A casa, uma das poucas com janelas no bairro, foi aumentando com o nascimento dos quatro filhos, com idades entre os 13 e os 20 anos. Um crescimento que se observa nos remendos fora e dentro da habitação precária. Entre consertos toscos e soluções improvisadas reinventam a vida, todos os dias. "Há pouco tempo forrámos o interior com madeira, porque entrava imensa água", explica.
Ricardina e o marido, Adérico Cuthbert, 47 anos, como outros moradores, agarram-se aos laços de vizinhança para suportarem a miséria. Garantem que aprenderam a ser felizes assim. "O nosso sonho era mantermos o bairro junto. Tenho medo de ir para um sítio onde não sou feliz", confessa Ricardina.
Um receio partilhado por Luís Barbeta, 22 anos, que partilha a casa com a mulher, os filhos, os pais e os avós. "Não queremos ir para bairros onde há muita confusão e o ambiente é mau para os nossos filhos. Quero que pelo menos sejam criados num sítio calmo", anseia.
QUINTA DA PARVOÍCE
Demolições não abatem sonhos
Desde há três anos que a pobreza levou cerca de 30 imigrantes a construírem casas junto ao já lotado bairro clandestino da Quinta da Parvoíce, em Setúbal, atrás do porto. Ao todo são mais de 150 pessoas, na sua maioria famílias angolanas com idosos e crianças, que vivem no bairro.
Sebastião Domingo, 40 anos, vive com o irmão numa casa de uma assoalhada, com chão acimentado, paredes em tijolo e telhado de fibra de vidro. Estava a construir outra para receber a mãe, mas os planos caíram por terra quando no final de fevereiro último, o IHRU demoliu a sua e mais cinco que estavam em construção para impedir o crescimento do bairro ilegal. "Não conseguia pagar um quarto e vim morar para aqui, não há eletricidade ou água, mas é seguro e todos cuidam de todos, há um sentimento de família", diz o angolano que chegou a Portugal há dois anos e a Setúbal no ano passado. Em Angola ficaram os três filhos que deseja ver em Portugal, mas numa casa com condições.

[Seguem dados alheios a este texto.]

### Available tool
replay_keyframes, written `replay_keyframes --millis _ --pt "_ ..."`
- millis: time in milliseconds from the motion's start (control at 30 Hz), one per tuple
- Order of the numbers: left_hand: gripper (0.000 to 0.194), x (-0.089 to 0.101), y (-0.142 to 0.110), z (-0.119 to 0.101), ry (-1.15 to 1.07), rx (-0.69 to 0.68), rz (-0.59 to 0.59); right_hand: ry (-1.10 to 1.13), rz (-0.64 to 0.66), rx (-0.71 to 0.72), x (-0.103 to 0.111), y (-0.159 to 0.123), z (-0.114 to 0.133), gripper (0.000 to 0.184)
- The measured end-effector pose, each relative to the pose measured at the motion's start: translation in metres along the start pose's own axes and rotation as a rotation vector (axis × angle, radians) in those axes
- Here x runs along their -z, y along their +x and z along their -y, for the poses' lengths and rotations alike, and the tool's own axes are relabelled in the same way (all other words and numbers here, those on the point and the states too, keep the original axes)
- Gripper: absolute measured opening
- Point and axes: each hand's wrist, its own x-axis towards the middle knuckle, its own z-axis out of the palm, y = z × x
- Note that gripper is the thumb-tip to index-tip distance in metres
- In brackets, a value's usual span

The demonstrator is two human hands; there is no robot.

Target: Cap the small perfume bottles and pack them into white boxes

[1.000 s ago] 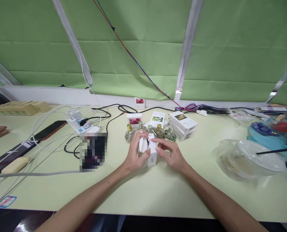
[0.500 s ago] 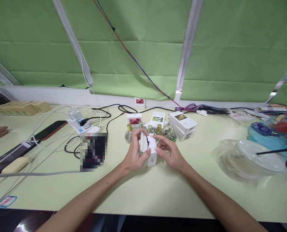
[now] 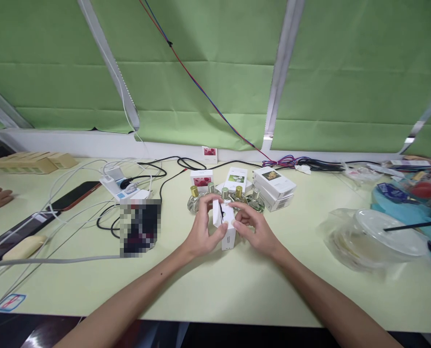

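On the worktop (image 3: 251,295), just before five capped bottles (image 3: 225,194), a white carton (image 3: 229,238) sits between both grips: the left hand (image 3: 202,231) holds its left side, the right hand (image 3: 256,231) its right, seemingly touching the opened top.

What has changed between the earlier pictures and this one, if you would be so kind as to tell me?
The left-side flap of the white box has swung slightly to the right. Nothing was taken hold of or let go; the left hand and the right hand stay on the box. The bottles and the stacked boxes have not moved.
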Motion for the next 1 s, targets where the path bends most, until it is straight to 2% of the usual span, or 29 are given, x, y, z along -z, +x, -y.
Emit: replay_keyframes --millis 500,667,1000 --pt "0.041 0.0037 0.0056 -0.0056 0.098 -0.015 0.102 -0.005 -0.028 -0.011 -0.0006 -0.0003 0.0011 0.043" --pt "0.039 0.0035 0.0063 -0.0070 0.110 -0.015 0.103 0.000 -0.061 -0.003 -0.0002 -0.0004 0.0022 0.038" --pt "0.038 0.0098 0.0071 -0.0049 0.110 -0.047 0.119 -0.025 -0.017 0.012 -0.0010 -0.0004 0.0038 0.036"
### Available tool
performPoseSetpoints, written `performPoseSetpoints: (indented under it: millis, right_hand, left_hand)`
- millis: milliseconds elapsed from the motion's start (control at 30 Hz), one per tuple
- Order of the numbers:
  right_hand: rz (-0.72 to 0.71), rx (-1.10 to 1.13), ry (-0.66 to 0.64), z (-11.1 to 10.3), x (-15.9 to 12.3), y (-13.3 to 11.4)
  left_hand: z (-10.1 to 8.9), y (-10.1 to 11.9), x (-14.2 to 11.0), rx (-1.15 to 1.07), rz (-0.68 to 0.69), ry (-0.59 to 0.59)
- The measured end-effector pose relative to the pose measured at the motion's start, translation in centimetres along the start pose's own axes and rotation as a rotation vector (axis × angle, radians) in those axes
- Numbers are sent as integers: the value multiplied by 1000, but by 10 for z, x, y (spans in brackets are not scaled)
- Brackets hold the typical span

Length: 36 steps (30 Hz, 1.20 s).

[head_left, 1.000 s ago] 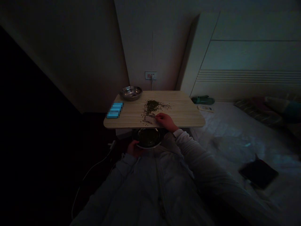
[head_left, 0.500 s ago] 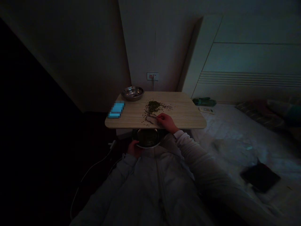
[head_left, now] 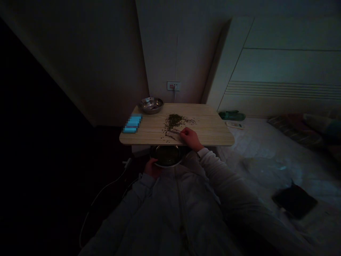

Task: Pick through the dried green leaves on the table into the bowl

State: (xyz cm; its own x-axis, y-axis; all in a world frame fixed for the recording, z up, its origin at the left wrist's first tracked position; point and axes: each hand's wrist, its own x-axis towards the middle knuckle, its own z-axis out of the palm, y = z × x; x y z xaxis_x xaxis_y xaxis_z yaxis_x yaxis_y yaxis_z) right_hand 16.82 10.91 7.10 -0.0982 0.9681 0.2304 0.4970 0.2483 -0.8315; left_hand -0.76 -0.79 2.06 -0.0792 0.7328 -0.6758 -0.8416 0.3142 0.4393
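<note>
Small dark green beans (head_left: 174, 121) lie in a pile with loose ones scattered about it on the small wooden table (head_left: 213, 131). My right hand (head_left: 189, 138) is closed at the table's near edge, just right of the nearest beans. Its fingers pinch a thin, pale, strip-like thing (head_left: 174, 132) that points left among them; its kind is too dim to tell. Below the table edge my left hand (head_left: 152, 168) grips the rim of a metal bowl (head_left: 167, 164) on my lap. The bowl's dark contents cannot be made out.
Another metal bowl (head_left: 150, 105) stands at the table's far left corner, with a lit phone (head_left: 132, 123) in front of it. A green bottle (head_left: 232, 115) and a remote-like white object (head_left: 234, 125) lie on the bed at right. A white cable (head_left: 102, 188) runs across the floor.
My right hand has shifted slightly to the right, drawing the thin pale strip with it. The left hand and its bowl stay where they were.
</note>
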Motion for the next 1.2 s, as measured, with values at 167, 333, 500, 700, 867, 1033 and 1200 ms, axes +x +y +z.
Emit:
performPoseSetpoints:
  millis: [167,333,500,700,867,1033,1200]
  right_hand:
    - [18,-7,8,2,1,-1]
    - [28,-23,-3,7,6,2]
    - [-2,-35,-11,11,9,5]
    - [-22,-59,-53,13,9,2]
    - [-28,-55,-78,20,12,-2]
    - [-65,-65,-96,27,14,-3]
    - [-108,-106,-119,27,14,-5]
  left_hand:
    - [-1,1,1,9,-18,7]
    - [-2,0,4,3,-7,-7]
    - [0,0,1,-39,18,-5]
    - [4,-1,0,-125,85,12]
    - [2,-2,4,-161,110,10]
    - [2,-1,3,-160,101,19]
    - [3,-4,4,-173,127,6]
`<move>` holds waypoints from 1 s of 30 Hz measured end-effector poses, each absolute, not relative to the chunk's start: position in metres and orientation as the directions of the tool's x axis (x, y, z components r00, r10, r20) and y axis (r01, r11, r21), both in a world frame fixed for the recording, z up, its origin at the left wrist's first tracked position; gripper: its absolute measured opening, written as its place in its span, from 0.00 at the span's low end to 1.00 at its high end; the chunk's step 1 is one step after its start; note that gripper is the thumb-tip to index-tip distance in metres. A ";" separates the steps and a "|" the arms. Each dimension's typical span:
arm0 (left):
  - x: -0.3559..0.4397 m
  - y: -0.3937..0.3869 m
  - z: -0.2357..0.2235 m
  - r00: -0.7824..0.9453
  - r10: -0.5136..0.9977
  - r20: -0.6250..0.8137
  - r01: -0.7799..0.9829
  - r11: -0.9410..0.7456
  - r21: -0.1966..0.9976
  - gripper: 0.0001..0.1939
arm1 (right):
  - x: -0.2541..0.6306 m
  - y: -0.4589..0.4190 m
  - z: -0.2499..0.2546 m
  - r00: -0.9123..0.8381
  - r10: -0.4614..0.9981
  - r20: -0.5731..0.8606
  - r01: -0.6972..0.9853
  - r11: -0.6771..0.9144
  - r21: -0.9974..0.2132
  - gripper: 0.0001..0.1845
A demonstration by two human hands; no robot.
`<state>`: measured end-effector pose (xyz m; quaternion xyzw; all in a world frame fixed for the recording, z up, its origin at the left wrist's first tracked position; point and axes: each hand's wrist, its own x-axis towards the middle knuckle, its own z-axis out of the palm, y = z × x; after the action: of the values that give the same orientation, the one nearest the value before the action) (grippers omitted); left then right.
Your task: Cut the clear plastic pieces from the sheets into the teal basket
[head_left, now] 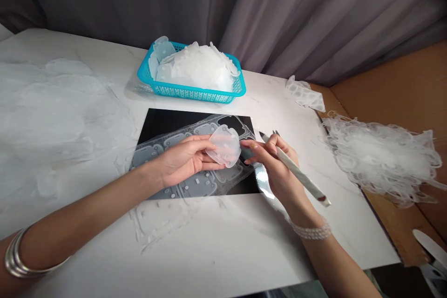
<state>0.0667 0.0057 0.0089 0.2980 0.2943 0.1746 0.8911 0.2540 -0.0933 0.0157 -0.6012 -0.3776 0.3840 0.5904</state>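
My left hand [185,160] holds a translucent rounded silicone piece [225,145] by its edge, fingers closed on it, above a black mat [159,123]. On the mat lies a clear moulded sheet [195,181] with several cut-outs. My right hand [275,165] grips a taped tweezer-like tool [296,172], its tip pointing up and left, while the fingertips touch the right edge of the silicone piece.
A turquoise basket [190,91] heaped with translucent pieces stands behind the mat. Clear sheets [59,111] lie piled at left. A tangle of trimmed clear scrap [380,158] sits on brown cardboard at right, more scrap [303,93] near the table's back edge. Grey curtain behind.
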 end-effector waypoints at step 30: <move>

As hortas na encosta da Bela Vista, que antes alimentavam os moradores na Quinta da Parvoíce, foram substituídas por habitações ilegais. Depois da demolição de seis casas em construção, são 10 as que permanecem erguidas neste local, onde os perigos são evidentes.
Qualquer enxurrada põe em risco a segurança dos residentes, que têm que tomar cuidados extra com o lixo acumulado para evitar a presença de pragas como a dos ratos.
Eva Dão, 70 anos, mora com uma amiga numa casa na Quinta da Parvoíce e o seu filho estava a construir uma para a família na encosta. "Demoliram parte da casa e deixaram apenas um quarto, mas aqui não posso ficar". A angolana queixa-se principalmente da humidade e do frio, mas admira a capacidade dos moradores em fazer face às adversidades.
Jorge Pimenta, representante dos moradores da Quinta da Parvoíce, espera pelas respostas da Segurança Social e da Câmara de Setúbal para atribuição de casas e apoios. "Até lá, somos nós que tratamos do lixo, esgotos e tudo o que tiver que ser".